◆ Your assignment ◆
Make an exact copy of all the records.

◆ Data extracted from a collection ◆
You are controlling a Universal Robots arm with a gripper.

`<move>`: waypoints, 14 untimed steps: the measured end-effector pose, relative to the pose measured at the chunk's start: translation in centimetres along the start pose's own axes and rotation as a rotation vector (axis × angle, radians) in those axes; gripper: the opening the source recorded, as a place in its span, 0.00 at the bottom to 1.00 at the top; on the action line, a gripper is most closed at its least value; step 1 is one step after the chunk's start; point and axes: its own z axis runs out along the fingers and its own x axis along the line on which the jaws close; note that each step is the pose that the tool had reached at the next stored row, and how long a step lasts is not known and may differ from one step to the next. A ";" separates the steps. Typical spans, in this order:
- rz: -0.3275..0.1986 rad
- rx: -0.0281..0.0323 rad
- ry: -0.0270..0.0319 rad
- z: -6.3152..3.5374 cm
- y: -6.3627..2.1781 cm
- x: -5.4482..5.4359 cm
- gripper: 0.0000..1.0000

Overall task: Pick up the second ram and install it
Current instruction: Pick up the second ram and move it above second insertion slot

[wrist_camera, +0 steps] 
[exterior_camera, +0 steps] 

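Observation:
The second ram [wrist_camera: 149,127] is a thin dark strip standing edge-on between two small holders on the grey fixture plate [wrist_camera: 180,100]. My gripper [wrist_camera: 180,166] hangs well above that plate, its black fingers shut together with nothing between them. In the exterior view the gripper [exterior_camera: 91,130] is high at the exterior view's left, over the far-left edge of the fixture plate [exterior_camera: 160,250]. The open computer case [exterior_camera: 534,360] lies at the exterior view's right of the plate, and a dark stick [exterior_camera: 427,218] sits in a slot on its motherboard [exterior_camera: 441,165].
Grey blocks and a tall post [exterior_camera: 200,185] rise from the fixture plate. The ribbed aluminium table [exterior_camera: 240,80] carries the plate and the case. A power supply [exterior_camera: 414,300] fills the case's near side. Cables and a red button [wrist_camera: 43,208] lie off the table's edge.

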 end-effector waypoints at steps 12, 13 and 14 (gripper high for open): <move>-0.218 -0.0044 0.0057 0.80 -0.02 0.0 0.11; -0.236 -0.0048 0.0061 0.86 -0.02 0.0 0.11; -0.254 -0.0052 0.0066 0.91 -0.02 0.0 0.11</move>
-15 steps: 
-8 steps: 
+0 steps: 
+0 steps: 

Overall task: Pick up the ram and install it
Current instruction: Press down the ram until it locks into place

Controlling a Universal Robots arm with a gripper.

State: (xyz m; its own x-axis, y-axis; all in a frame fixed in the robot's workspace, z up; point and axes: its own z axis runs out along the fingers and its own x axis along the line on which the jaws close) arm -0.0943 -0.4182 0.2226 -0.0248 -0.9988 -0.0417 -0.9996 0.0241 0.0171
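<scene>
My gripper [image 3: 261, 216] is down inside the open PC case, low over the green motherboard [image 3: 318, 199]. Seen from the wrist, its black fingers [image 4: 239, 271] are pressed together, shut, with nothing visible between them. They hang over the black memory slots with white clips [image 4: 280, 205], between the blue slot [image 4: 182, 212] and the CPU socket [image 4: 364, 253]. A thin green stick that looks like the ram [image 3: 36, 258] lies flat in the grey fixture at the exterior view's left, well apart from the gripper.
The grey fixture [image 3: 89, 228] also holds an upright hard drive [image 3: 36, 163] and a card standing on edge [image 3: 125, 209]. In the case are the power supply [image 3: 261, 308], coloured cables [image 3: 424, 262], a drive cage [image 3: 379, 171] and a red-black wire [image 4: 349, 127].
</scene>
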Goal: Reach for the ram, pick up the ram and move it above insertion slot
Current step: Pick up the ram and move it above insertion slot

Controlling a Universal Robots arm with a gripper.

◆ Solution ◆
You are controlling a Universal Robots arm with a gripper.

`<move>`: waypoints, 14 untimed steps: the measured end-effector pose, relative to the pose measured at the chunk's start: translation in centimetres along the start pose's own axes and rotation as a rotation vector (axis × angle, radians) in those axes; gripper: the opening the source recorded, as a place in its span, 0.00 at the bottom to 1.00 at the top; on the action line, a gripper is most closed at its least value; step 1 is one step after the chunk's start; point and axes: its own z axis runs out along the fingers and its own x axis along the line on which the jaws close; note that each step is the pose that the tool had reached at the next stored row, and how long a step lasts is not known and may differ from one step to the next. A ";" separates the steps. Typical spans, in this order:
- rz: -0.3275..0.1986 rad
- rx: -0.0281..0.0323 rad
- ry: -0.0270..0.0319 rad
- z: -6.3152..3.5374 cm
- y: -6.3627..2.1781 cm
- x: -5.4482..5.4359 cm
- gripper: 0.0000..1.0000

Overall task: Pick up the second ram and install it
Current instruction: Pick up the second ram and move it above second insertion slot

[wrist_camera, +0 steps] 
[exterior_camera, +0 steps] 

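Observation:
The second ram [wrist_camera: 149,127] is a thin dark strip standing edge-on between two small holders on the grey fixture plate [wrist_camera: 180,100]. My gripper [wrist_camera: 180,166] hangs well above that plate, its black fingers shut together with nothing between them. In the exterior view the gripper [exterior_camera: 91,130] is high at the exterior view's left, over the far-left edge of the fixture plate [exterior_camera: 160,250]. The open computer case [exterior_camera: 534,360] lies at the exterior view's right of the plate, and a dark stick [exterior_camera: 427,218] sits in a slot on its motherboard [exterior_camera: 441,165].
Grey blocks and a tall post [exterior_camera: 200,185] rise from the fixture plate. The ribbed aluminium table [exterior_camera: 240,80] carries the plate and the case. A power supply [exterior_camera: 414,300] fills the case's near side. Cables and a red button [wrist_camera: 43,208] lie off the table's edge.
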
 end-effector waypoints at steps 12, 13 and 14 (gripper high for open): <move>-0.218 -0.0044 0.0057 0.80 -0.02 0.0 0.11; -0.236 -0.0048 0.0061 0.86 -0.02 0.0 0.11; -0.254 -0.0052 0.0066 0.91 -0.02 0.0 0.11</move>
-15 steps: 
-8 steps: 
+0 steps: 
+0 steps: 

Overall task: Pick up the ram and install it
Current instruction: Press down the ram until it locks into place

Controlling a Universal Robots arm with a gripper.

State: (xyz m; its own x-axis, y-axis; all in a frame fixed in the robot's workspace, z up; point and axes: its own z axis runs out along the fingers and its own x axis along the line on which the jaws close) arm -0.0943 -0.4182 0.2226 -0.0248 -0.9988 -0.0417 -0.9996 0.0241 0.0171
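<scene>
My gripper [image 3: 261, 216] is down inside the open PC case, low over the green motherboard [image 3: 318, 199]. Seen from the wrist, its black fingers [image 4: 239, 271] are pressed together, shut, with nothing visible between them. They hang over the black memory slots with white clips [image 4: 280, 205], between the blue slot [image 4: 182, 212] and the CPU socket [image 4: 364, 253]. A thin green stick that looks like the ram [image 3: 36, 258] lies flat in the grey fixture at the exterior view's left, well apart from the gripper.
The grey fixture [image 3: 89, 228] also holds an upright hard drive [image 3: 36, 163] and a card standing on edge [image 3: 125, 209]. In the case are the power supply [image 3: 261, 308], coloured cables [image 3: 424, 262], a drive cage [image 3: 379, 171] and a red-black wire [image 4: 349, 127].
</scene>
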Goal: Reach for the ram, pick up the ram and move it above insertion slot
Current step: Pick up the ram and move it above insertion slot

Controlling a Universal Robots arm with a gripper.

Nothing further is needed to complete this exercise.